The down side is that the intellisense (the helpful little prefill thingy) won't work when you late bind. So some people like to write the program early bound, then when done, convert to late bound and remove the references. Another downside is that their is a very slight performance hit when you late bind.
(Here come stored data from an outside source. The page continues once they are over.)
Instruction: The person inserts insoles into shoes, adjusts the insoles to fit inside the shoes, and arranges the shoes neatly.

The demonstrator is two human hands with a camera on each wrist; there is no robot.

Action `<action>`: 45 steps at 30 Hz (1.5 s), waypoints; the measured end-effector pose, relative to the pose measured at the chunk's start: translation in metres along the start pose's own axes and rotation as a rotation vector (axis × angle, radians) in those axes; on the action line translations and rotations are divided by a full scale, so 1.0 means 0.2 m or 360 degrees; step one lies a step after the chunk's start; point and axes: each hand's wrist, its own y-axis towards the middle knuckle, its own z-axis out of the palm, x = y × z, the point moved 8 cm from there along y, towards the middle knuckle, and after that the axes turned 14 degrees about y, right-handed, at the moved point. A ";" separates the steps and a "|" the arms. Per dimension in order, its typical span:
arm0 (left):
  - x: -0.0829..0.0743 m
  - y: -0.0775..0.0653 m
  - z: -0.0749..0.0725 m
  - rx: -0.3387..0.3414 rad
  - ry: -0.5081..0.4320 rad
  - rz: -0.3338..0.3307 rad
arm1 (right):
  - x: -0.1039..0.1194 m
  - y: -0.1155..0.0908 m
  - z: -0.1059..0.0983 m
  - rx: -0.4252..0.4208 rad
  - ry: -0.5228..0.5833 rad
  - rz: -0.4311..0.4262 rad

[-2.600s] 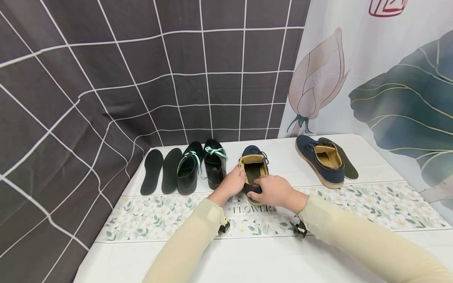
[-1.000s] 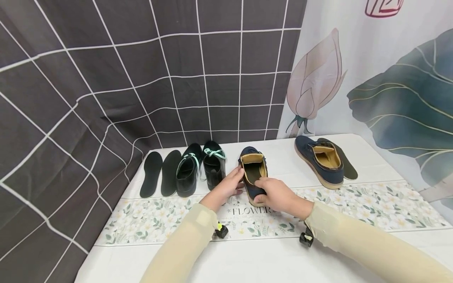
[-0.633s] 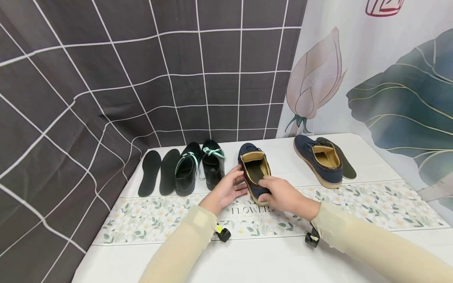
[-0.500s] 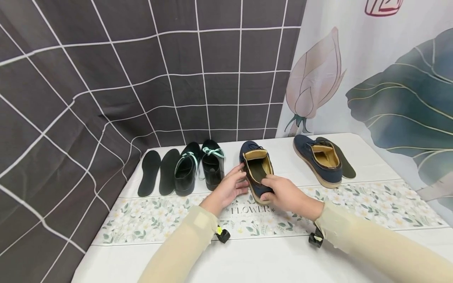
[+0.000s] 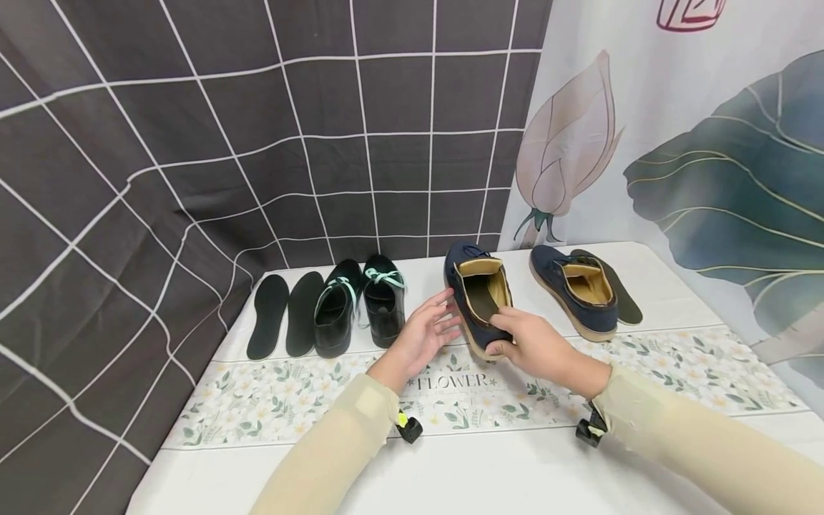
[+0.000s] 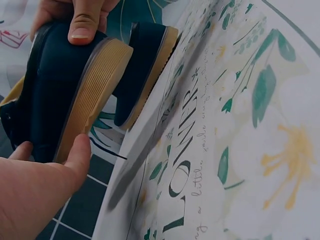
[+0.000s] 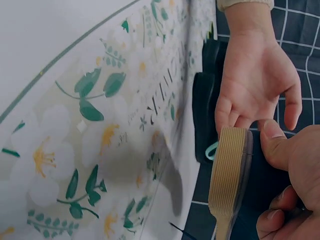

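A navy shoe (image 5: 479, 267) with a tan lining and ridged tan sole (image 6: 97, 82) is held toe-away, tilted, above the table, its shadow beneath it in both wrist views. Inside lies a dark olive insole (image 5: 481, 299). My right hand (image 5: 537, 347) grips the heel, thumb on the outside and fingers inside the opening. Fingers spread and palm turned toward the shoe, my left hand (image 5: 421, 336) has its fingertips at the shoe's left side. The matching navy shoe (image 5: 558, 282) rests to the right, a dark olive insole (image 5: 624, 297) beside it.
Two black shoes (image 5: 333, 335) with mint laces stand on the left of the white table (image 5: 450, 472), next to two black insoles (image 5: 267, 315). A dark grid-patterned cloth (image 5: 322, 172) hangs behind, and a printed floral curtain (image 5: 579, 143) hangs at the back right.
My right hand has lifted the navy shoe from the table, moving it right and turning its heel rightward. My left hand has loosened from the shoe's side, fingers now spread.
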 end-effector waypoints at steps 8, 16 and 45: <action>0.00 -0.01 0.01 0.0081 0.0001 0.0058 | -0.03 -0.01 -0.07 -0.0018 0.0040 0.0003; 0.02 -0.02 -0.03 0.0115 0.0083 0.0045 | -0.14 -0.03 -0.15 -0.0064 -0.0052 0.0069; 0.06 -0.08 -0.07 0.0141 0.0163 -0.0070 | -0.52 -0.11 -0.09 0.0010 -0.0084 0.0488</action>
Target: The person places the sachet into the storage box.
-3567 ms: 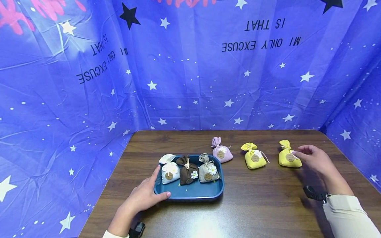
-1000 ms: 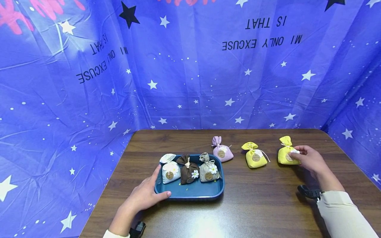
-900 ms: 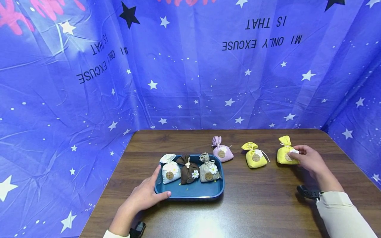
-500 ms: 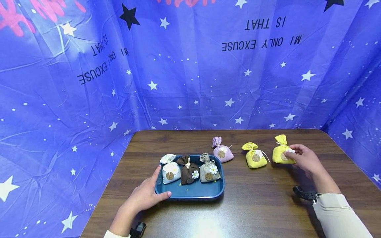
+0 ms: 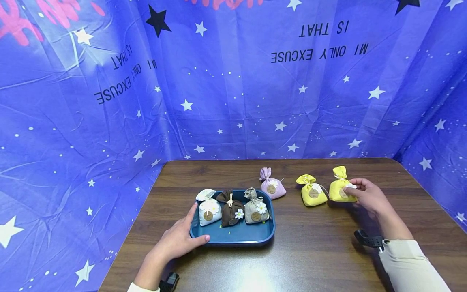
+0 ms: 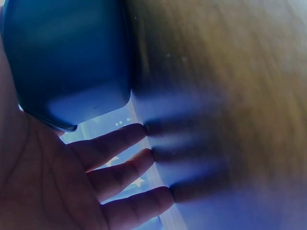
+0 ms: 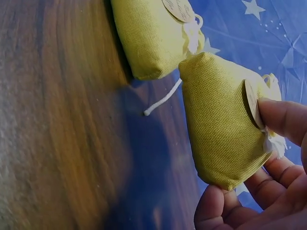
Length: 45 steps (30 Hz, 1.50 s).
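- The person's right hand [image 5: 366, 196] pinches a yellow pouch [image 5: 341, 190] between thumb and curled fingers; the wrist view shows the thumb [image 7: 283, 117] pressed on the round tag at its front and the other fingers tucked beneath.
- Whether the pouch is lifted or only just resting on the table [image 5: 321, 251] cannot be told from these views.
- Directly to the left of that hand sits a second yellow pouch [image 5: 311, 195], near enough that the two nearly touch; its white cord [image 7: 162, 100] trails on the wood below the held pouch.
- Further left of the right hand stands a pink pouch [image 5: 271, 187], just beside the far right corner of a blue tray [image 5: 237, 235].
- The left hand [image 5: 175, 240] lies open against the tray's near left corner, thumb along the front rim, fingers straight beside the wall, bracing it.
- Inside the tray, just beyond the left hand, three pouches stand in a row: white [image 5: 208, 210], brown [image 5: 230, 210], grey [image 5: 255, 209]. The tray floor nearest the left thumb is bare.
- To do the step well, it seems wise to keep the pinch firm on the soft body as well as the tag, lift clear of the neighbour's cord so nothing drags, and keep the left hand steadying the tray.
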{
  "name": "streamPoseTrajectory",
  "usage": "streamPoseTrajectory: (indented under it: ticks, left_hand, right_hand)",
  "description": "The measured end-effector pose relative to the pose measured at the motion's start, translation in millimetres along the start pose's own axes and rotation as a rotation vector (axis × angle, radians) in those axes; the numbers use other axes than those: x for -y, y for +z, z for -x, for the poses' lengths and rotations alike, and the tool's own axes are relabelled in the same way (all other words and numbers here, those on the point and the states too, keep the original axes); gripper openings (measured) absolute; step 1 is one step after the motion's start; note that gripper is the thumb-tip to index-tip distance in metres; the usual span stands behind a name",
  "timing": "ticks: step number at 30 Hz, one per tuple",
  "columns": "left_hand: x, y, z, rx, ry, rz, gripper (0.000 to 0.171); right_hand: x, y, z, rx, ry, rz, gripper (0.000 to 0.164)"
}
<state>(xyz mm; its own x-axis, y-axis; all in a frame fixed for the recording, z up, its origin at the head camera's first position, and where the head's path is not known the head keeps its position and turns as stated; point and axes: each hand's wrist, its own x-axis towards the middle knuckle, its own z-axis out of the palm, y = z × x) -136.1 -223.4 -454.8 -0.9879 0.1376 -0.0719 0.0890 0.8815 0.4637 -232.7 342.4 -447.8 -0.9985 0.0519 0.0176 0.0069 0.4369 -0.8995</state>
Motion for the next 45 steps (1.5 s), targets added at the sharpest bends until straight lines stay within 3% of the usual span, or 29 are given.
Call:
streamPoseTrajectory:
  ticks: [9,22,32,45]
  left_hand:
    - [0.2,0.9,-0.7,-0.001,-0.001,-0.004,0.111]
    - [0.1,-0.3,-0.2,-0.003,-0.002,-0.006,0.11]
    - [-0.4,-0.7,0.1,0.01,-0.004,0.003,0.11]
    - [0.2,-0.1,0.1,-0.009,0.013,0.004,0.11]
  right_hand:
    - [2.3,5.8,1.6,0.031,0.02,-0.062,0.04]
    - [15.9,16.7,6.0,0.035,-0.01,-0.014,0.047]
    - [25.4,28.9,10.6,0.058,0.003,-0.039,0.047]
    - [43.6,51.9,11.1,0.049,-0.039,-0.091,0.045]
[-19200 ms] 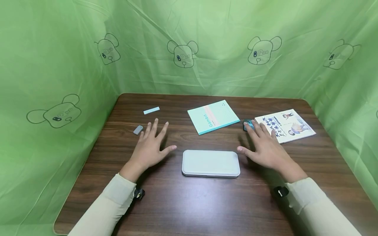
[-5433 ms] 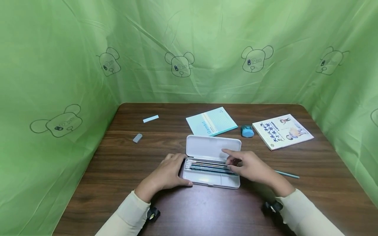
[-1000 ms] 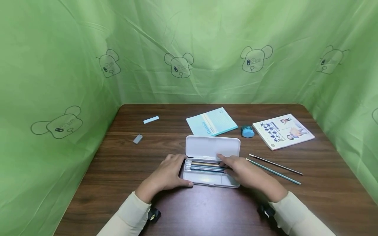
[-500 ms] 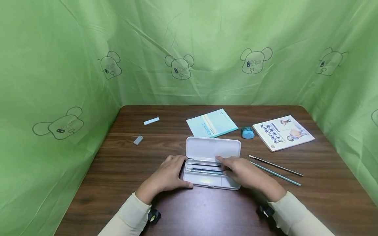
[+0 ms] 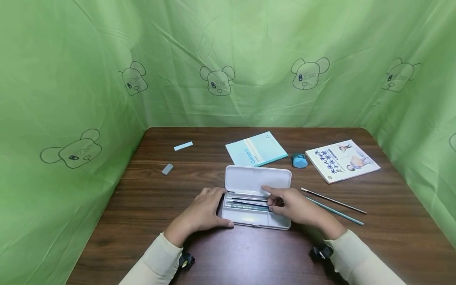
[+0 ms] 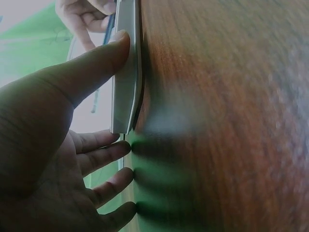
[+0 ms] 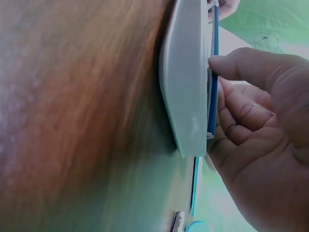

In the majority of cases you will never notice it at all, but if you notice a significant performance hit that's a place to look.

Option Explicit
Sub EarlyBoundExample()
Dim fso As Scripting.FileSystemObject
Set fso = New Scripting.FileSystemObject
MsgBox "You have " & fso.Drives.Count & " drives mapped to this PC."
Set fso = Nothing
End Sub

Option Explicit
Sub LateBoundExample()
Dim fso As Object
Set fso = VBA.CreateObject("Scripting.FileSystemObject")
MsgBox "You have " & fso.Drives.Count & " drives mapped to this PC."
Set fso = Nothing
End Sub

Bob Phillips
01-02-2008, 02:20 AM
Where possible you should use early binding as it is far more efficient and you get intellisense when you are developing the code. To avoid the reference conflicts, you should develop on the lowest version that you will deploy the app to. Not only does this mean that you avoid reference conflicts, but it also ensures that you do not use features that earlier versions do not support.